▶ **EXERCISE DESCRIPTION**: For this exercise, restate every line below word for word and drop the images.

▶ **EXERCISE DATA**:
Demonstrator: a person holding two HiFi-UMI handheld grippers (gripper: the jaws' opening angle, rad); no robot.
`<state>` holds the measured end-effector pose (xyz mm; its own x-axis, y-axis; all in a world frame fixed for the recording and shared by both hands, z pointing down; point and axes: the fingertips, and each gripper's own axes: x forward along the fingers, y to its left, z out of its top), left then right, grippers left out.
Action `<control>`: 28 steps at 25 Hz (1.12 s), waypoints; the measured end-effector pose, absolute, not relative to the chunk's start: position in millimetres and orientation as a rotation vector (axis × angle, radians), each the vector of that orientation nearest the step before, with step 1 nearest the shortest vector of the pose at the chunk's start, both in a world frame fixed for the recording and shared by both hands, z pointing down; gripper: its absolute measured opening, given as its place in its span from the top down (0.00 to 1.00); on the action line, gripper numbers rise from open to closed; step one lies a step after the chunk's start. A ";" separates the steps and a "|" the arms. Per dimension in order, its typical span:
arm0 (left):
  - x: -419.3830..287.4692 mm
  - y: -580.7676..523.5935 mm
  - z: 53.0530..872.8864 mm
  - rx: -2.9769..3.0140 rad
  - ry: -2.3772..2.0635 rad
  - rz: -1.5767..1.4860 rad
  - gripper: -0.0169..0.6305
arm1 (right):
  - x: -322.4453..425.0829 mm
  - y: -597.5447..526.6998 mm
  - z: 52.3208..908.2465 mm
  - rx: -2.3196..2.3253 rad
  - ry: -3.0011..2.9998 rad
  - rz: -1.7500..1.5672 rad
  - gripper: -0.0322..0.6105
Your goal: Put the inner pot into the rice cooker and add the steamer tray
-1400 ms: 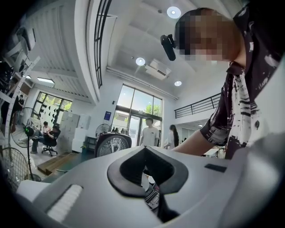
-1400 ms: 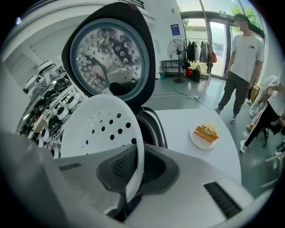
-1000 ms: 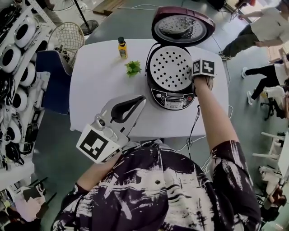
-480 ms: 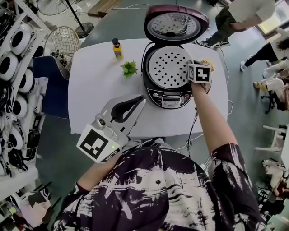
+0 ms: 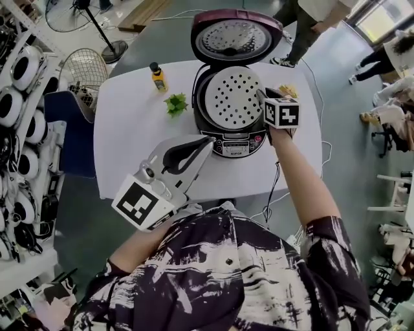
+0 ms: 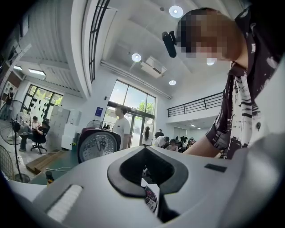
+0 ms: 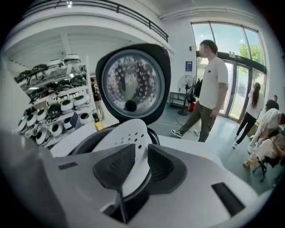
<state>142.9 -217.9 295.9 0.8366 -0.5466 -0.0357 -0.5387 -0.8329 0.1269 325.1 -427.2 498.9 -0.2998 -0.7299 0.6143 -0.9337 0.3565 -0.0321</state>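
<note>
Closest to the camera, the left gripper [image 5: 208, 138] juts level over the near edge of the white table [image 5: 129, 136]. Its jaws are pressed together at the tips with nothing between them, and through the hollow behind its pads a slice of the cooker's control panel shows. Just beyond it and to the right, the person's right arm reaches to the right gripper [image 7: 140, 153], which tilts downward at the right side of the rice cooker [image 5: 239, 143]. Its jaws are opening, and the rim of the steamer tray [image 5: 236, 97] stands between the pads, with a dark gap showing beside the right-hand pad. The white perforated tray lies in the mouth of the cooker and covers it, so I cannot tell whether the inner pot sits beneath. A power cord [image 5: 278, 184] hangs from the table's near edge below the cooker. Behind the tray the maroon lid [image 5: 236, 35] stands open, its shiny inner face turned forward. Left of the cooker a small green sprig [image 5: 175, 103] lies on the table, and farther back a yellow bottle [image 5: 157, 76] with a dark cap stands upright. Beyond the table are a wire basket [image 5: 84, 68], shelves of white round objects [image 5: 19, 97] at the left, and people [image 5: 304, 19] on the grey floor.
</note>
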 end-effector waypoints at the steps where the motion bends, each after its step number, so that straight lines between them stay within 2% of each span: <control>1: 146.0 -217.3 294.7 2.907 -0.854 -0.104 0.97 | 330.3 -427.7 512.9 1.430 -2.070 0.550 0.86; 6: 147.4 -215.4 295.0 2.901 -0.872 -0.082 0.97 | 336.9 -423.4 552.2 1.336 -1.946 0.498 0.82; 14: 138.0 -213.3 301.3 2.871 -0.916 -0.067 0.97 | 333.9 -425.1 556.5 1.225 -1.867 0.271 0.77; 17: 138.4 -213.2 301.1 2.871 -0.918 -0.071 0.97 | 333.3 -426.2 557.7 1.228 -1.890 0.303 0.70; 20: 139.9 -212.8 301.8 2.873 -0.915 -0.071 0.97 | 332.8 -427.0 550.0 1.279 -1.941 0.360 0.70; 23: 139.8 -214.1 302.9 2.873 -0.919 -0.071 0.97 | 328.3 -428.6 508.8 1.370 -2.077 0.325 0.70; 26: 140.3 -217.2 302.9 2.872 -0.922 -0.072 0.97 | 312.4 -409.4 424.7 1.452 -2.367 0.242 0.71; 28: 142.1 -218.5 301.3 2.875 -0.919 -0.074 0.97 | 299.2 -377.5 358.1 1.457 -2.617 0.182 0.81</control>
<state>142.1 -218.5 301.3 0.8142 -0.5805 -0.0092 -0.5745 -0.8080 0.1310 299.2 -377.5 358.1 -0.5208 -0.8342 0.1813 -0.8513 0.5233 -0.0371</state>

▶ **EXERCISE RESULT**:
Demonstrator: a person holding two HiFi-UMI handheld grippers (gripper: the jaws' opening angle, rad); no robot.
`<state>` holds the measured end-effector pose (xyz mm; its own x-axis, y-axis; all in a world frame fixed for the recording and shared by both hands, z pointing down; point and axes: the fingertips, and each gripper's own axes: x forward along the fingers, y to its left, z out of its top), left then right, grippers left out.
Action `<control>`: 28 steps at 25 Hz (1.12 s), waypoints; the measured end-effector pose, absolute, not relative to the chunk's start: position in millimetres and orientation as a rotation vector (axis × angle, radians), each the vector of that orientation nearest the step before, with step 1 nearest the shortest vector of the pose at the chunk's start, both in a world frame fixed for the recording and shared by both hands, z pointing down; gripper: its absolute measured opening, given as its place in its span from the top down (0.00 to 1.00); on the action line, gripper numbers rise from open to closed; step one lies a step after the chunk's start. A ";" separates the steps and a "|" the arms. Per dimension in order, its typical span:
arm0 (left):
  - x: -419.3830..287.4692 mm
  - y: -580.7676..523.5935 mm
  - z: 53.0530..872.8864 mm
  - rx: -2.9769..3.0140 rad
  - ry: -2.3772..2.0635 rad
  - rz: -1.5767..1.4860 rad
  - gripper: -0.0169..0.6305
arm1 (right):
  - x: -322.4453..425.0829 mm
  - y: -597.5447..526.6998 mm
  - z: 52.3208..908.2465 mm
  - rx: -2.3196..2.3253 rad
  - ry: -3.0011..2.9998 rad
  - rz: -1.7500..1.5672 rad
  - gripper: -0.0322..0.6105
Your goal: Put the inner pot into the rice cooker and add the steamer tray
-1400 ms: 
-1400 ms: 
-1000 ms: 
-480 ms: 
+0 ms: 
+0 ms: 
+0 ms: 
<state>142.9 -217.9 295.9 0.8366 -0.5466 -0.0357 -0.5387 -0.8329 0.1269 325.1 -427.2 498.9 -0.2998 -0.7299 0.6143 -0.9337 0.3565 -0.0321</state>
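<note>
Closest to the camera, the left gripper [image 5: 208, 138] juts level over the near edge of the white table [image 5: 129, 136]. Its jaws are pressed together at the tips with nothing between them, and through the hollow behind its pads a slice of the cooker's control panel shows. Just beyond it and to the right, the person's right arm reaches to the right gripper [image 7: 140, 153], which tilts downward at the right side of the rice cooker [image 5: 239, 143]. Its jaws are opening, and the rim of the steamer tray [image 5: 236, 97] stands between the pads, with a dark gap showing beside the right-hand pad. The white perforated tray lies in the mouth of the cooker and covers it, so I cannot tell whether the inner pot sits beneath. A power cord [image 5: 278, 184] hangs from the table's near edge below the cooker. Behind the tray the maroon lid [image 5: 236, 35] stands open, its shiny inner face turned forward. Left of the cooker a small green sprig [image 5: 175, 103] lies on the table, and farther back a yellow bottle [image 5: 157, 76] with a dark cap stands upright. Beyond the table are a wire basket [image 5: 84, 68], shelves of white round objects [image 5: 19, 97] at the left, and people [image 5: 304, 19] on the grey floor.
</note>
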 end-effector waypoints at the steps where the motion bends, each after its step number, so that straight lines between them stay within 2% of each span: <control>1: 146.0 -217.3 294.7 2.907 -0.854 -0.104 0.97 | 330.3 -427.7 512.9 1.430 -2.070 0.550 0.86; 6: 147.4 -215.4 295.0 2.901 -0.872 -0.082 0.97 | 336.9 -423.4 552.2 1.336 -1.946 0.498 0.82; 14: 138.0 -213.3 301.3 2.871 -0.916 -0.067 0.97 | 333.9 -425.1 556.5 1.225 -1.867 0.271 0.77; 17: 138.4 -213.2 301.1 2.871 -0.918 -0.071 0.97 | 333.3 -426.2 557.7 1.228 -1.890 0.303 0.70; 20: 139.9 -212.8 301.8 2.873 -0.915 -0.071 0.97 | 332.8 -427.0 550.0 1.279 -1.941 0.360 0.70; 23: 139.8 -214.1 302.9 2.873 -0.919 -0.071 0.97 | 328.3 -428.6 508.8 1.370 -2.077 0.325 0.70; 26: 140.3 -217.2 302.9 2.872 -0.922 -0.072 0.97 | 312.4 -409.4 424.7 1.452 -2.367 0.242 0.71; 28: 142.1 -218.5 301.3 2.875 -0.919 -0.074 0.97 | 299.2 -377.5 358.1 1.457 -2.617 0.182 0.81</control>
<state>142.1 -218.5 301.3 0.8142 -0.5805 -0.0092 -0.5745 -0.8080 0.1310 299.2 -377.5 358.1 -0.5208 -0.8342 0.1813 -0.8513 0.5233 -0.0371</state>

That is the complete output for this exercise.